» **Try it**:
Each line below with the string "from" should be copied.
● ● ● ● ●
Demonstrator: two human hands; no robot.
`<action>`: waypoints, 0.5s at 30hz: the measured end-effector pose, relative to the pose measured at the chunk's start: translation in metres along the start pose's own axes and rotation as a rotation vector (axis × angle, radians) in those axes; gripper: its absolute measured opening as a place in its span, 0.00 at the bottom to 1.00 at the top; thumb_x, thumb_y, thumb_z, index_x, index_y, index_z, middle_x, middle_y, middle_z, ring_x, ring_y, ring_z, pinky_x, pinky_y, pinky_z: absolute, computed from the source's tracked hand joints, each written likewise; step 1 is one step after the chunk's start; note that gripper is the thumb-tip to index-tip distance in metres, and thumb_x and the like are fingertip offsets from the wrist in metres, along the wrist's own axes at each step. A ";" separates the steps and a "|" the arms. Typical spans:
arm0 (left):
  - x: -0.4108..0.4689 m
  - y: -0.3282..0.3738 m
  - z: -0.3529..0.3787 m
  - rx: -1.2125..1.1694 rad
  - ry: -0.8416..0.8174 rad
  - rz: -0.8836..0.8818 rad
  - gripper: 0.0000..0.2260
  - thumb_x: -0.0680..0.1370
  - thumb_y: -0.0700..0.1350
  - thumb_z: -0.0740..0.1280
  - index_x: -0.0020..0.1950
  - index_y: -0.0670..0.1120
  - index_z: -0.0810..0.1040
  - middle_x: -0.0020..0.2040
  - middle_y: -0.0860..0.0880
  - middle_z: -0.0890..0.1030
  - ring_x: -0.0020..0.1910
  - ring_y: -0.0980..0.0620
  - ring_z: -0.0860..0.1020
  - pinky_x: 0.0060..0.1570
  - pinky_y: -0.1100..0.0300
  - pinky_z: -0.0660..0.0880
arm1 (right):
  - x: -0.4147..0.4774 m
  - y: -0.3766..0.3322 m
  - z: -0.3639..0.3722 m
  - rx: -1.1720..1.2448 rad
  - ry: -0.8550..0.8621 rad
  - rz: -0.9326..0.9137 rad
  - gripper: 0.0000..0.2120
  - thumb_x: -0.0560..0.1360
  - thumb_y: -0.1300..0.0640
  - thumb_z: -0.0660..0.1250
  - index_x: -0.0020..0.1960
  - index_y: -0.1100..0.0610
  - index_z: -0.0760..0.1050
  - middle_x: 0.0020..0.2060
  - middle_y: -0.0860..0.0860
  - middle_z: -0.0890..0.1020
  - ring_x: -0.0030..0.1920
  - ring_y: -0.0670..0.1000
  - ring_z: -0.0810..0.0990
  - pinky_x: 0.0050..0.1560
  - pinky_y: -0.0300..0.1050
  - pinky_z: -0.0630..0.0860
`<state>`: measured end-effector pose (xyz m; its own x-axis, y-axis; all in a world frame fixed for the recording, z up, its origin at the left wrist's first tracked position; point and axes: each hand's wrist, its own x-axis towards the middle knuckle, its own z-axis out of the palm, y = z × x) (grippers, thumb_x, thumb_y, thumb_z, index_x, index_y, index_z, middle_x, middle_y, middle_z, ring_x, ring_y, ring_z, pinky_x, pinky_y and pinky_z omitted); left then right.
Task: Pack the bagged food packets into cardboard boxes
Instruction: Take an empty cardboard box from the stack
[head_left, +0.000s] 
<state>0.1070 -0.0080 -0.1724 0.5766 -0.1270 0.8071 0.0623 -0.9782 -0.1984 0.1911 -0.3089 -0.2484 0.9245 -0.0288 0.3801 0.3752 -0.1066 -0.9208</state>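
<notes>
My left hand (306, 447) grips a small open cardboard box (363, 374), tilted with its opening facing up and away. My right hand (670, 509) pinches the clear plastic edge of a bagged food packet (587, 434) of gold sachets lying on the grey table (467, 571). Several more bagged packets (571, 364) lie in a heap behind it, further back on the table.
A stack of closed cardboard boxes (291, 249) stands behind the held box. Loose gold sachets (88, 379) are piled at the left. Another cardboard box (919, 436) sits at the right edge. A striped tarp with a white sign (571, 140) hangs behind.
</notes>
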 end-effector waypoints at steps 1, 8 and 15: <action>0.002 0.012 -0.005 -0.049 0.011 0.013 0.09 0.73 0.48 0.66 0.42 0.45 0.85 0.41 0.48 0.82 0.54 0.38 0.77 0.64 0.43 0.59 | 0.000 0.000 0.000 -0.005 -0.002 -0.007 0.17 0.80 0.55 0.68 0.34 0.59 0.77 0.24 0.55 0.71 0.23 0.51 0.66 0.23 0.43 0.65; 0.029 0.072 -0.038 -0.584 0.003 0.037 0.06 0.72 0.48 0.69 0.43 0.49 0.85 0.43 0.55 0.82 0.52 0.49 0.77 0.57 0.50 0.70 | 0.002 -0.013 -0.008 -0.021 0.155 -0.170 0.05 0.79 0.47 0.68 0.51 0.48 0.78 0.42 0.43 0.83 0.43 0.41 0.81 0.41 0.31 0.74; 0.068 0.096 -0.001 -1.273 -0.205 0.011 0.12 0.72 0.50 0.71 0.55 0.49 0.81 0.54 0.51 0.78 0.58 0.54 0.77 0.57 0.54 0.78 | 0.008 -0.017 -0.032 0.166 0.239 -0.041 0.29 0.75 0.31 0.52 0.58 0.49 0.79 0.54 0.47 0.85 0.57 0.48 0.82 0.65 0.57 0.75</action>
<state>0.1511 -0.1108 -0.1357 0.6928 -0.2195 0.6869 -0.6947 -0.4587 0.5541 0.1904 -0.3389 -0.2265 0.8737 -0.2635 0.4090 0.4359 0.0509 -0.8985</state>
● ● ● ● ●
» **Problem solution**:
`<action>`: waypoints, 0.5s at 30hz: the measured end-effector pose, relative to the pose measured at the chunk's start: translation in metres along the start pose's own axes and rotation as a rotation vector (axis × angle, radians) in those axes; gripper: its absolute measured opening as a place in its span, 0.00 at the bottom to 1.00 at the top; thumb_x, thumb_y, thumb_z, index_x, index_y, index_z, middle_x, middle_y, middle_z, ring_x, ring_y, ring_z, pinky_x, pinky_y, pinky_z: absolute, computed from the source's tracked hand joints, each written likewise; step 1 is one step after the chunk's start; note that gripper is the thumb-tip to index-tip distance in metres, and thumb_x and the like are fingertip offsets from the wrist in metres, along the wrist's own axes at each step. A ";" separates the steps and a "|" the arms. Typical spans:
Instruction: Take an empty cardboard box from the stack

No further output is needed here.